__WHAT THE EXERCISE ASKS__. Using the listing below, give again exactly the lines from the line with "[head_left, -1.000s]" to the line with "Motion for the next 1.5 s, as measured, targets", inclusive, without the pictures.

· · · · · · ·

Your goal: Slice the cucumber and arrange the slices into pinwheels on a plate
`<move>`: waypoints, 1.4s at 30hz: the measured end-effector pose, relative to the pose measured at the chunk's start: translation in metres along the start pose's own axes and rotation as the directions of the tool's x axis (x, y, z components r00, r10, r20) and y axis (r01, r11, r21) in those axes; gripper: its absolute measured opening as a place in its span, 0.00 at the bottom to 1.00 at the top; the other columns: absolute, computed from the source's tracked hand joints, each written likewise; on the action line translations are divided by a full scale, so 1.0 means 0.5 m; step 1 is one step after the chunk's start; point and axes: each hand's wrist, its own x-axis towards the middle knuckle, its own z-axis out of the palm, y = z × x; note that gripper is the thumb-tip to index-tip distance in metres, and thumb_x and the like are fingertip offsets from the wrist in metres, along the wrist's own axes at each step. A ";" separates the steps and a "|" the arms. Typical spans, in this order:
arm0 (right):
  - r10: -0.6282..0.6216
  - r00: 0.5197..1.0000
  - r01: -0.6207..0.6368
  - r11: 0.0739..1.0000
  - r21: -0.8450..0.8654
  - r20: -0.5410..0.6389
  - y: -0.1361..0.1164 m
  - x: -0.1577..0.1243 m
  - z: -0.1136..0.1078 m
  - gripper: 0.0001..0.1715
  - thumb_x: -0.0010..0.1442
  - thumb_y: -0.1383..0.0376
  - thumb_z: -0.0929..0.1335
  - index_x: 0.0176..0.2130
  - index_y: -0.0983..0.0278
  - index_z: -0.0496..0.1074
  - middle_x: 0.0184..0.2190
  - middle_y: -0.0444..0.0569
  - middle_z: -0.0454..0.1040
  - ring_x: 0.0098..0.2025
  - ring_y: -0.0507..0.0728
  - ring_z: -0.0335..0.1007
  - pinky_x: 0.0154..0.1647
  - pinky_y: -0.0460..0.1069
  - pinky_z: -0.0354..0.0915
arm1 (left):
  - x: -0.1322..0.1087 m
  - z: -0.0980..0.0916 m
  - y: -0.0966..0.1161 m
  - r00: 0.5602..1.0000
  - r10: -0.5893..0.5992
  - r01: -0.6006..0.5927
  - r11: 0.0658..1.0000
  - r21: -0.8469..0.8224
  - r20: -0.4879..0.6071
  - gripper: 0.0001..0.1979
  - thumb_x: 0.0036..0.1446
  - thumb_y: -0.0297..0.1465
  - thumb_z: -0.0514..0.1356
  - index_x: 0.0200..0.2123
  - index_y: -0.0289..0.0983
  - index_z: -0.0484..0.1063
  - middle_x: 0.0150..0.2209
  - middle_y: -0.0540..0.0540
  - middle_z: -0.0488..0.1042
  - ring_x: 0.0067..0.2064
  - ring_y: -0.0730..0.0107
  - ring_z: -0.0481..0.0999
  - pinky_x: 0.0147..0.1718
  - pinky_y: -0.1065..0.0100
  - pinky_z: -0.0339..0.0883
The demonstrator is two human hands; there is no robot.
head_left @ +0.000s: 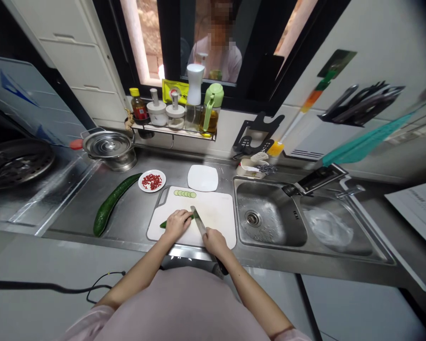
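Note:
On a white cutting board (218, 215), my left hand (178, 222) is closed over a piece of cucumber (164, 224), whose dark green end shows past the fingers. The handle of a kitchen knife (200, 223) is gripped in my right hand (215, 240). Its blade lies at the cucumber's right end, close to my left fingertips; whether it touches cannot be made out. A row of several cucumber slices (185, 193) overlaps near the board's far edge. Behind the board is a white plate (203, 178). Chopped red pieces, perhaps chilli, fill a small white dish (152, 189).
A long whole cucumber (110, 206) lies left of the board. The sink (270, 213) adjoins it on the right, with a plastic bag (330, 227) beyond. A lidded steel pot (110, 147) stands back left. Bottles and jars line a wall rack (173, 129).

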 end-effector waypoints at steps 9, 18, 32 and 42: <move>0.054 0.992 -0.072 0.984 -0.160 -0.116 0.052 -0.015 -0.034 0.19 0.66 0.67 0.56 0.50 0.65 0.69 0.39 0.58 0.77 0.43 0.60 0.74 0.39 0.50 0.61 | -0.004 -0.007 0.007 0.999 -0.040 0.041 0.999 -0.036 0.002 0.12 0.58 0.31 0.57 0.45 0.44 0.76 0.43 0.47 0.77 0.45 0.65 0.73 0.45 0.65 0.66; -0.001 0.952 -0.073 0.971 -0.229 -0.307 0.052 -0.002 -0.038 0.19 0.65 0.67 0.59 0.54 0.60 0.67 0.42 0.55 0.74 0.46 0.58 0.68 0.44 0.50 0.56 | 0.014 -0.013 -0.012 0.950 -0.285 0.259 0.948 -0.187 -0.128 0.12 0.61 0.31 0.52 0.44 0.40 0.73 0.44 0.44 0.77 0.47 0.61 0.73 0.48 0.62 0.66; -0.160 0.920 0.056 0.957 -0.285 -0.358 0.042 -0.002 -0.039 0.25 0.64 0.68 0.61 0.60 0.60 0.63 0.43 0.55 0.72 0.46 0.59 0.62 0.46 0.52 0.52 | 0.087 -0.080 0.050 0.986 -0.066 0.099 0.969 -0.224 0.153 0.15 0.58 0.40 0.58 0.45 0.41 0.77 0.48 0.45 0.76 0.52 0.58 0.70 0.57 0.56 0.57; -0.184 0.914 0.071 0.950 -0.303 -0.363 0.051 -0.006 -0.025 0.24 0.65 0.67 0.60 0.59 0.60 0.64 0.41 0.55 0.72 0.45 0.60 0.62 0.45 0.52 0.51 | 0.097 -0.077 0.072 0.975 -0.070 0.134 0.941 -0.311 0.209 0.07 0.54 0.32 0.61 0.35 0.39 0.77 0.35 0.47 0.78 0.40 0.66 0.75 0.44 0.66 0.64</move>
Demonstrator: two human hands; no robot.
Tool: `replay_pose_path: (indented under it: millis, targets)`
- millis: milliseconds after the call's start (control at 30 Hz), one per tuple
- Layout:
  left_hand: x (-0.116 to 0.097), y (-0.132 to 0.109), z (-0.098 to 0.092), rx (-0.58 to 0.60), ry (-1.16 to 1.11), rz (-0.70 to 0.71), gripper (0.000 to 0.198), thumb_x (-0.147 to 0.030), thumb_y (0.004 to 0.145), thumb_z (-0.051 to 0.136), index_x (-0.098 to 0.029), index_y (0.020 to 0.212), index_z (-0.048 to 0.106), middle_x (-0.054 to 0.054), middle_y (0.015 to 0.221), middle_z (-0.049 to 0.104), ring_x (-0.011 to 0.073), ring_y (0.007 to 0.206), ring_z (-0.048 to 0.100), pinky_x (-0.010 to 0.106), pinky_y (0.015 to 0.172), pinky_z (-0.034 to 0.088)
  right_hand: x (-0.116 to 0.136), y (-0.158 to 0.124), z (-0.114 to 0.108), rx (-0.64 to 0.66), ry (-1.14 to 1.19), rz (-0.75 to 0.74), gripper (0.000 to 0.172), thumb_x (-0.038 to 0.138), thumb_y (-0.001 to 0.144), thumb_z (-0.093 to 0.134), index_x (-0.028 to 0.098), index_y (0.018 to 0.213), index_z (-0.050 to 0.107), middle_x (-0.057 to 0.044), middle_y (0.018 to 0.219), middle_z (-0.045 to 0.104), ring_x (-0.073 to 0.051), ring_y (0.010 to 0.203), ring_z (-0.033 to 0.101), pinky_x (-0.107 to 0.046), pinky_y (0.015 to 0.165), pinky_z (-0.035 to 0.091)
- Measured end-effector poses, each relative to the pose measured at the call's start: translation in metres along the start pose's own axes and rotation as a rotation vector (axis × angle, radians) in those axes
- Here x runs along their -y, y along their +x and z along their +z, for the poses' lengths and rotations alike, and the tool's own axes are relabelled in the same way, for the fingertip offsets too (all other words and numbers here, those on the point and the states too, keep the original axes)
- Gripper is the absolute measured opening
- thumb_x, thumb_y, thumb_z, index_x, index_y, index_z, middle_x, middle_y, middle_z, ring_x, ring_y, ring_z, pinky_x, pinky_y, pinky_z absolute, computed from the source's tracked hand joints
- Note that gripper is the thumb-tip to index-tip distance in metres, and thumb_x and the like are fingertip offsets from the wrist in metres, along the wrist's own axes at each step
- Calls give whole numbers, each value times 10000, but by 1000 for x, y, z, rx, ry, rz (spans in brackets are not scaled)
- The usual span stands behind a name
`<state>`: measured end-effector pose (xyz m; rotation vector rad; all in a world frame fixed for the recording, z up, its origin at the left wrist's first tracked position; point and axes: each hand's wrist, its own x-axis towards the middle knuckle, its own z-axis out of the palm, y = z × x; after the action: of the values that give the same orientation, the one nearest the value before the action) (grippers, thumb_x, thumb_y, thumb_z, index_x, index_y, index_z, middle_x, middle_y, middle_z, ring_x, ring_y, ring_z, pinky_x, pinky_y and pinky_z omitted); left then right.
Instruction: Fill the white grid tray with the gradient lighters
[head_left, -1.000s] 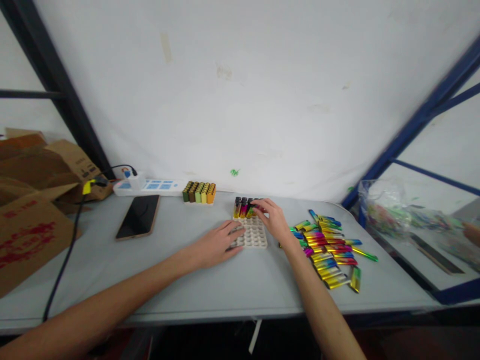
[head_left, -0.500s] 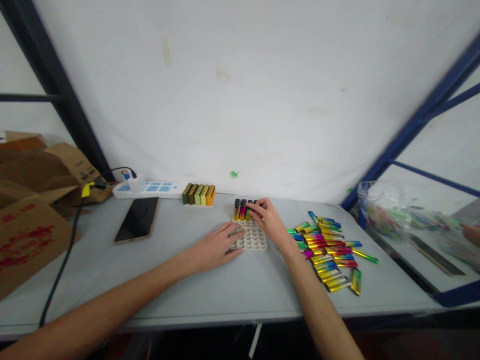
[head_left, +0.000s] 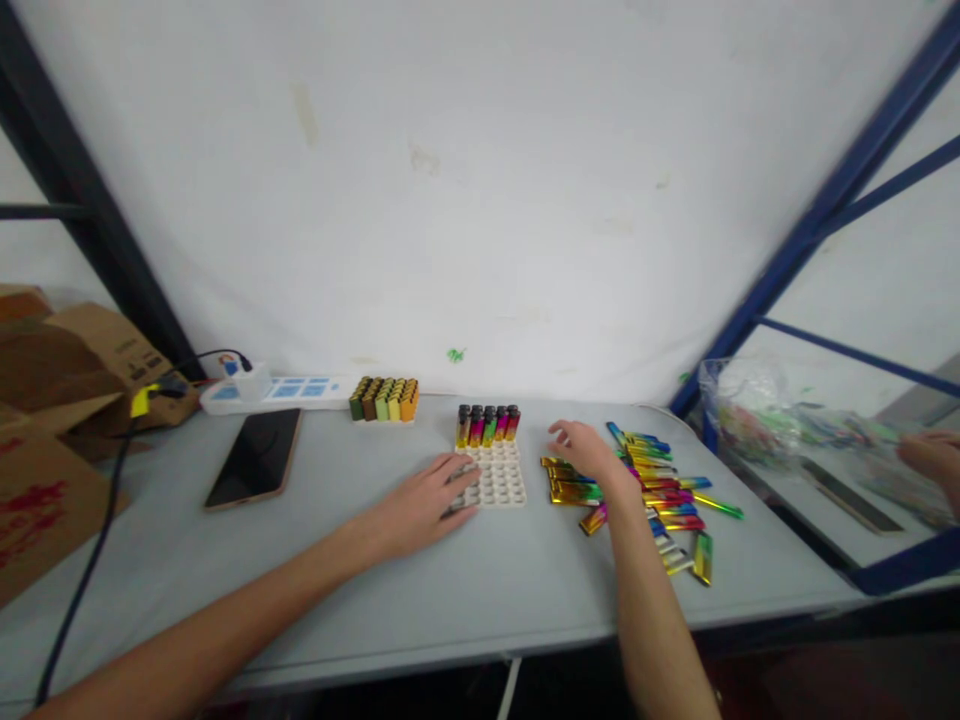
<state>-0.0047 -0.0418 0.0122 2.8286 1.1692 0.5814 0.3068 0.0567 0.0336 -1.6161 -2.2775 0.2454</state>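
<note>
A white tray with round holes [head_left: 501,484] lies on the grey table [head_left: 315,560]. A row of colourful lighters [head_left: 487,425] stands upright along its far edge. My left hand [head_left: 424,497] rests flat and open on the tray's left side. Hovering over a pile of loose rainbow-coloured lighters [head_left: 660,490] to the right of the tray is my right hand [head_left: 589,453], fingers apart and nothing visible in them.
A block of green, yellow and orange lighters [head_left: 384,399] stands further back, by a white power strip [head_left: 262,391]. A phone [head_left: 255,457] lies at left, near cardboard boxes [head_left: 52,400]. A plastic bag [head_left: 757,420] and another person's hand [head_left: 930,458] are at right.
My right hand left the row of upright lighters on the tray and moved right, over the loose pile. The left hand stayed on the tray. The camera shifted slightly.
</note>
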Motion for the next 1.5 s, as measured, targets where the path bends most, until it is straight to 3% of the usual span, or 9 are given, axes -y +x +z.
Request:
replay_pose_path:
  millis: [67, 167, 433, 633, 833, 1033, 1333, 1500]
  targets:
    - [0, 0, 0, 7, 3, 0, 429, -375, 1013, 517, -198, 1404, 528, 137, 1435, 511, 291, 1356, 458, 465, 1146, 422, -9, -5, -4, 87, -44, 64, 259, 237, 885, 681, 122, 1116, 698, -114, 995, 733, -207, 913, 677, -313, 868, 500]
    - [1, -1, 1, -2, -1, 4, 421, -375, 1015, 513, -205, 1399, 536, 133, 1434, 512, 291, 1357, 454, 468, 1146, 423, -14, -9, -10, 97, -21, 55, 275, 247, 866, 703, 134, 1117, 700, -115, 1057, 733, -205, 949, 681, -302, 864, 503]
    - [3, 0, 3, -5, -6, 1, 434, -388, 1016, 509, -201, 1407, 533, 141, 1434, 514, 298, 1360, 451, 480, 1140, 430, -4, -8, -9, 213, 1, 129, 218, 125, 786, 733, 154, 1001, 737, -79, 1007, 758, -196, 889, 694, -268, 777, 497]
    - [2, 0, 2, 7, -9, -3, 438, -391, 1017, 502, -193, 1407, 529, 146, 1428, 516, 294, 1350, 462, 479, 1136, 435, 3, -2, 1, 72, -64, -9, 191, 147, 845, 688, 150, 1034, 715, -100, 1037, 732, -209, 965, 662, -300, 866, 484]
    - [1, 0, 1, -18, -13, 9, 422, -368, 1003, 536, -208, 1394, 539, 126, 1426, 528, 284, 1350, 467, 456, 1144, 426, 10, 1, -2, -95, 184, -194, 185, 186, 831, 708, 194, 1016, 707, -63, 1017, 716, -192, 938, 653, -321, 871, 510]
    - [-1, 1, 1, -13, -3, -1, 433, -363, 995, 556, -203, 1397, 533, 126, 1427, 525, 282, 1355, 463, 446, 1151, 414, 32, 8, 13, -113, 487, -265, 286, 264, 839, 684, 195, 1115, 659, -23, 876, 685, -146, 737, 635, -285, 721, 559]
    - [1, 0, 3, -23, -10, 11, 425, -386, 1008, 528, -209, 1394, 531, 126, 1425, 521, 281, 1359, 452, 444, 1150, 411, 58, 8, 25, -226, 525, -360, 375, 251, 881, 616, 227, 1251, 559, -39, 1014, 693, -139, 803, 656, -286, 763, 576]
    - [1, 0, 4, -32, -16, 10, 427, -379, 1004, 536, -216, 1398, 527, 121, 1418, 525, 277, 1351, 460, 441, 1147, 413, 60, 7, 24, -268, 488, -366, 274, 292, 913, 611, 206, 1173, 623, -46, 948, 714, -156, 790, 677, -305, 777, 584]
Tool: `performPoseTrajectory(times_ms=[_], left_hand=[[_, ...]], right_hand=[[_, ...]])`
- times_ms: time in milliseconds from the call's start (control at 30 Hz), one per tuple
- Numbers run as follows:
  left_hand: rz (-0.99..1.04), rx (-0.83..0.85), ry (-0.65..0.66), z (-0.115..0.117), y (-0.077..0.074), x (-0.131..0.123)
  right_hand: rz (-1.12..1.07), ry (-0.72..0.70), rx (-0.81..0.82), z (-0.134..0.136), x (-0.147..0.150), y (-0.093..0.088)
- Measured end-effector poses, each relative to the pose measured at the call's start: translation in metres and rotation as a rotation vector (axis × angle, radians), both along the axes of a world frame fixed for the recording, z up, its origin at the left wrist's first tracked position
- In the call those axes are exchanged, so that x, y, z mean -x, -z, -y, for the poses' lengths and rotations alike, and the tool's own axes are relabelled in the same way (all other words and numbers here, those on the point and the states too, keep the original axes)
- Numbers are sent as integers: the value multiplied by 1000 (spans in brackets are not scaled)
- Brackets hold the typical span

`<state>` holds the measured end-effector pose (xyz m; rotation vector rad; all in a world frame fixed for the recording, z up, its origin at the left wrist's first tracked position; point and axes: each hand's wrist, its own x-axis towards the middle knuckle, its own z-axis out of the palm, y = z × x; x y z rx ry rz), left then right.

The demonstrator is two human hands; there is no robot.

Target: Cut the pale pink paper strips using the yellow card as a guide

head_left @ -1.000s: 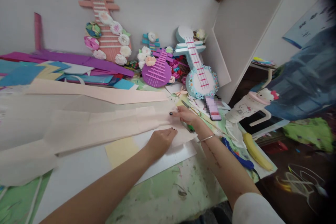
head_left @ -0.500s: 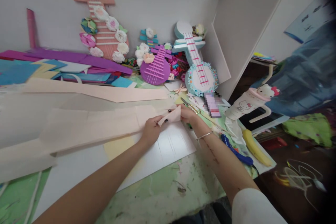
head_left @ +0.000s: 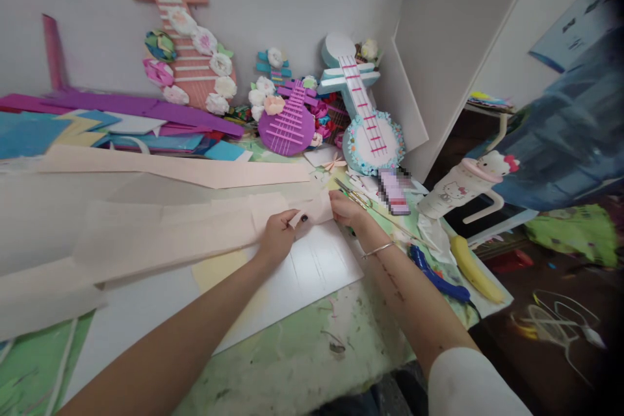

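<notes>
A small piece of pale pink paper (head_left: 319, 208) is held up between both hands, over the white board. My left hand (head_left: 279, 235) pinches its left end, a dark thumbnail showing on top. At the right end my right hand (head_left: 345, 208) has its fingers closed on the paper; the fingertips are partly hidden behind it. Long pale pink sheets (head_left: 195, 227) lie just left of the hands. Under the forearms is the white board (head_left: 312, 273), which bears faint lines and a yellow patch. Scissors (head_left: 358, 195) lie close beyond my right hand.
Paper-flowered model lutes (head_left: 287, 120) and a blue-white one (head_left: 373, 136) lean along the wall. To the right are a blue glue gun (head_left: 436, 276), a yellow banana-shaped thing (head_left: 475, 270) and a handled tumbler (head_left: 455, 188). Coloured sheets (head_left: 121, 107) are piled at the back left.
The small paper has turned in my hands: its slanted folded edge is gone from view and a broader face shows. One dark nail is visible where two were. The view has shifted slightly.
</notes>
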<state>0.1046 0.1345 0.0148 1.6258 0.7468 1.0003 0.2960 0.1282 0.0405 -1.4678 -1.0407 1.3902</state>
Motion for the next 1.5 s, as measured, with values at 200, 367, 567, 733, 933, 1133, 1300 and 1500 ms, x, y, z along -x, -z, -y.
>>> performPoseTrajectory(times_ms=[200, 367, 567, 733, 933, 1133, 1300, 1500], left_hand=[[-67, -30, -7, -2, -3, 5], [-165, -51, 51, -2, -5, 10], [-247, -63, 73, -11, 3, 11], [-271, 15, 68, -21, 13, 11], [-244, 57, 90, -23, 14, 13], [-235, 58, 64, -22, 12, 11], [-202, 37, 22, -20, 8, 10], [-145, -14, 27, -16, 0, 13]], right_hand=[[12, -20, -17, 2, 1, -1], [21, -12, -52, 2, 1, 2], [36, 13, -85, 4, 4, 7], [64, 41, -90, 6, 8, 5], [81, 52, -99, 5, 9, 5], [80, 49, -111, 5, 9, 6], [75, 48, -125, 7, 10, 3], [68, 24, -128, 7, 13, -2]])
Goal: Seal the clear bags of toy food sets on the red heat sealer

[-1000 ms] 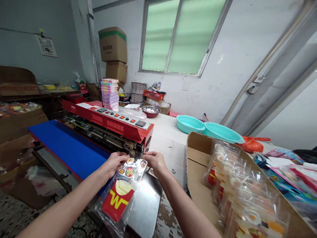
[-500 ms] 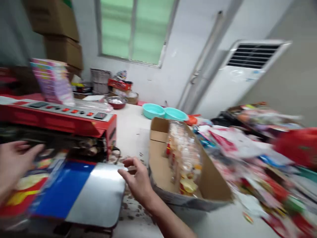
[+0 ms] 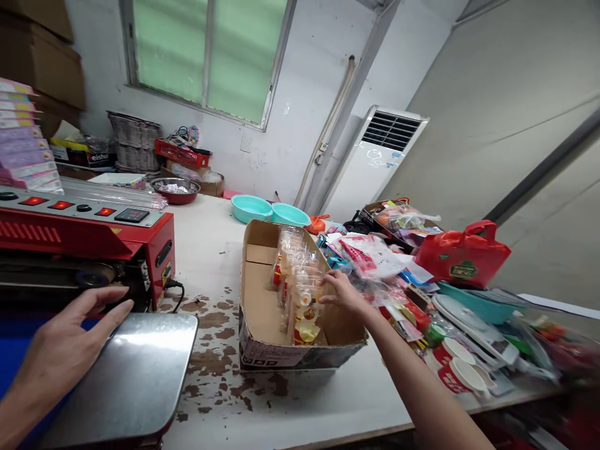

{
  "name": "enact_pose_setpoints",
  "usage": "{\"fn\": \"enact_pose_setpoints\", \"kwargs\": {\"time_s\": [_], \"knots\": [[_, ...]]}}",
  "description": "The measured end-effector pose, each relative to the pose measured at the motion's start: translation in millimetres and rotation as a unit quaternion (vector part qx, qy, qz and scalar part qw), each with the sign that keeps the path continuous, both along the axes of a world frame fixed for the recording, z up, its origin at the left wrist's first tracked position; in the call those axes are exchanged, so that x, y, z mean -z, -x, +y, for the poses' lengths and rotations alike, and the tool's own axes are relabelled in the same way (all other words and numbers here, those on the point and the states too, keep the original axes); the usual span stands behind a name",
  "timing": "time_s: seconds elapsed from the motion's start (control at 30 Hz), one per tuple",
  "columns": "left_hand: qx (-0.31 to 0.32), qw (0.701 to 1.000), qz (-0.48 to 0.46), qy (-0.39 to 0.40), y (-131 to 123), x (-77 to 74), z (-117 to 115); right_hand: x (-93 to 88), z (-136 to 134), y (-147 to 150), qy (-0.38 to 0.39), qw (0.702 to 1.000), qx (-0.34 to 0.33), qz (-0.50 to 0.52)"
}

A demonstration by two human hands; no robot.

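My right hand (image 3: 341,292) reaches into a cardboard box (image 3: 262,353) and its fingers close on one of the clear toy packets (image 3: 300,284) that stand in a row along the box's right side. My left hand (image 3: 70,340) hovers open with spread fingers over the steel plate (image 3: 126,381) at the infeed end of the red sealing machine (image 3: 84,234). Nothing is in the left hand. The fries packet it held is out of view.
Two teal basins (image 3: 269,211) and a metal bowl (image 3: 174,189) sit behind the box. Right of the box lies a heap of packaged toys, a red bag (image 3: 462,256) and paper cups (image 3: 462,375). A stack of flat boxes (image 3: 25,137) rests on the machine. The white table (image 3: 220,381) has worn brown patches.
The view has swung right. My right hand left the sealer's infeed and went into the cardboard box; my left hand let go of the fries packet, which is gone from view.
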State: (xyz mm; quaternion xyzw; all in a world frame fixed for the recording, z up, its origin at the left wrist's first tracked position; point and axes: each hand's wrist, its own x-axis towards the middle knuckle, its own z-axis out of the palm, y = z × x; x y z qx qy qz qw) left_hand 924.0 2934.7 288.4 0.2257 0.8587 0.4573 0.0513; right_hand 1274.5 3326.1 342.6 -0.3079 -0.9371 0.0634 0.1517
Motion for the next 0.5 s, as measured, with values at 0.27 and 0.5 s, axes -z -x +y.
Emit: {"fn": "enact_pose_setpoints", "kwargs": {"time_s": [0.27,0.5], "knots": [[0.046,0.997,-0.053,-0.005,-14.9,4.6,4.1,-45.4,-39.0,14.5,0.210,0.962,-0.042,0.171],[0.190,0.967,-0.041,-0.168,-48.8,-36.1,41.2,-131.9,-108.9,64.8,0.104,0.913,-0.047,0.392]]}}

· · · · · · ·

__YOUR SOLUTION__.
[head_left, -1.000s] 
[head_left, -0.500s] 
[head_left, +0.000s] 
<state>-0.0047 -0.0418 0.0122 2.8286 1.1692 0.5814 0.3068 0.0567 0.0336 -1.6161 -2.2775 0.2454</state>
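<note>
A white tray with round holes [head_left: 501,484] lies on the grey table [head_left: 315,560]. A row of colourful lighters [head_left: 487,425] stands upright along its far edge. My left hand [head_left: 424,497] rests flat and open on the tray's left side. Hovering over a pile of loose rainbow-coloured lighters [head_left: 660,490] to the right of the tray is my right hand [head_left: 589,453], fingers apart and nothing visible in them.
A block of green, yellow and orange lighters [head_left: 384,399] stands further back, by a white power strip [head_left: 262,391]. A phone [head_left: 255,457] lies at left, near cardboard boxes [head_left: 52,400]. A plastic bag [head_left: 757,420] and another person's hand [head_left: 930,458] are at right.
My right hand left the row of upright lighters on the tray and moved right, over the loose pile. The left hand stayed on the tray. The camera shifted slightly.
</note>
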Motion for the next 1.5 s, as measured, targets where the path bends most, until it is straight to 3% of the usual span, or 9 are given, axes -y +x +z.

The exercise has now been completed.